Could you output the entire listing without altering anything?

━━━━

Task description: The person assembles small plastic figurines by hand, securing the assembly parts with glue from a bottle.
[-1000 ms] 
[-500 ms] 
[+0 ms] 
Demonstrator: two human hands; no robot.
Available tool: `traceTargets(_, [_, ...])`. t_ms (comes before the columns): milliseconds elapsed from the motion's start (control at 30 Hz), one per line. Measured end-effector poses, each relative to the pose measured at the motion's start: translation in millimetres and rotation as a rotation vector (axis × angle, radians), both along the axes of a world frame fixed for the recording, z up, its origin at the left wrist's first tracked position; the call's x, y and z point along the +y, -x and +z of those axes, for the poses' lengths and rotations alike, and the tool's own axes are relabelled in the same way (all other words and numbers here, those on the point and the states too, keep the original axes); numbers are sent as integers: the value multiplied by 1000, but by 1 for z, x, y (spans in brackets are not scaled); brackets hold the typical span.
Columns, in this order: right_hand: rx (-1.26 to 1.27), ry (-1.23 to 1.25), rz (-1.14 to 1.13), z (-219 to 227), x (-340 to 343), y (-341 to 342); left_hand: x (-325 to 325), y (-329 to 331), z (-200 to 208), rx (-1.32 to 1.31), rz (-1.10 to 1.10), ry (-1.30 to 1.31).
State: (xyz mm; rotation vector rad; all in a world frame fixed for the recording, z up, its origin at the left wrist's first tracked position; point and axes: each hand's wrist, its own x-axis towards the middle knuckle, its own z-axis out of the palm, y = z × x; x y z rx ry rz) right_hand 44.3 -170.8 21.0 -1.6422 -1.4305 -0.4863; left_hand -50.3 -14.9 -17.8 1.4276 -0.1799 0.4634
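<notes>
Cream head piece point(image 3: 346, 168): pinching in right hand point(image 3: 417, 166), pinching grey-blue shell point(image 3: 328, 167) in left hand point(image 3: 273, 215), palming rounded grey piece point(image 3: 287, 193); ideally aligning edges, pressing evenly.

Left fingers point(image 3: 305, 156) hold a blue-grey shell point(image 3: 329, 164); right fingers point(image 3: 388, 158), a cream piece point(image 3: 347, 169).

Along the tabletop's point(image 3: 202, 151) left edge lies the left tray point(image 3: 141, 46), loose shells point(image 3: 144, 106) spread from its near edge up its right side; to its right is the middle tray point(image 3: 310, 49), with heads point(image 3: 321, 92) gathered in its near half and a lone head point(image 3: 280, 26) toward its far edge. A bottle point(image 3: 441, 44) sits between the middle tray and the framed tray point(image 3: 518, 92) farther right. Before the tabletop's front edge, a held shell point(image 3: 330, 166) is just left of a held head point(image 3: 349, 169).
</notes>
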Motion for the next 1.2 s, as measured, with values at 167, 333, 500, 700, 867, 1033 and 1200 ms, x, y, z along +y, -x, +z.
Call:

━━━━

ANSWER TO THE EXERCISE
Task description: The person assembles small plastic figurines by hand, securing the assembly parts with glue from a bottle.
[-1000 ms] 
[-500 ms] 
[+0 ms] 
Demonstrator: two human hands; no robot.
Available tool: `traceTargets(_, [_, ...])`. t_ms (comes before the columns): milliseconds elapsed from the motion's start (control at 30 Hz), one per line. Measured end-effector poses, each relative to the pose measured at the motion's start: translation in millimetres and rotation as a rotation vector (axis × angle, radians), both along the axes of a world frame fixed for the recording, z up, its origin at the left wrist's first tracked position; the call's x, y and z point along the +y, -x and +z of those axes, for the poses' lengths and rotations alike, and the tool's own axes are relabelled in the same way (all other words and numbers here, those on the point and the states too, keep the original axes); numbers are sent as integers: the value multiplied by 1000, but by 1 for z, x, y (spans in brackets are not scaled); brackets hold the typical span.
Columns, in this order: right_hand: rx (-1.26 to 1.27), ry (-1.23 to 1.25), rz (-1.14 to 1.13), z (-219 to 227), x (-340 to 343), y (-341 to 342); left_hand: x (-325 to 325), y (-329 to 331), z (-200 to 208), rx (-1.32 to 1.31), rz (-1.10 to 1.10), ry (-1.30 to 1.31).
State: (xyz mm; rotation vector rad; all in a world frame fixed for the recording, z up, its origin at the left wrist's first tracked position; point and axes: each hand's wrist, its own x-axis towards the middle knuckle, its own z-axis out of the palm, y = z × x; x y z rx ry rz) right_hand 44.3 -170.8 21.0 -1.6422 -1.4305 -0.4863; left_hand -50.3 -14.9 -17.8 1.4276 -0.1799 0.4634
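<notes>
Cream head piece point(image 3: 346, 168): pinching in right hand point(image 3: 417, 166), pinching grey-blue shell point(image 3: 328, 167) in left hand point(image 3: 273, 215), palming rounded grey piece point(image 3: 287, 193); ideally aligning edges, pressing evenly.

Left fingers point(image 3: 305, 156) hold a blue-grey shell point(image 3: 329, 164); right fingers point(image 3: 388, 158), a cream piece point(image 3: 347, 169).

Along the tabletop's point(image 3: 202, 151) left edge lies the left tray point(image 3: 141, 46), loose shells point(image 3: 144, 106) spread from its near edge up its right side; to its right is the middle tray point(image 3: 310, 49), with heads point(image 3: 321, 92) gathered in its near half and a lone head point(image 3: 280, 26) toward its far edge. A bottle point(image 3: 441, 44) sits between the middle tray and the framed tray point(image 3: 518, 92) farther right. Before the tabletop's front edge, a held shell point(image 3: 330, 166) is just left of a held head point(image 3: 349, 169).
</notes>
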Motion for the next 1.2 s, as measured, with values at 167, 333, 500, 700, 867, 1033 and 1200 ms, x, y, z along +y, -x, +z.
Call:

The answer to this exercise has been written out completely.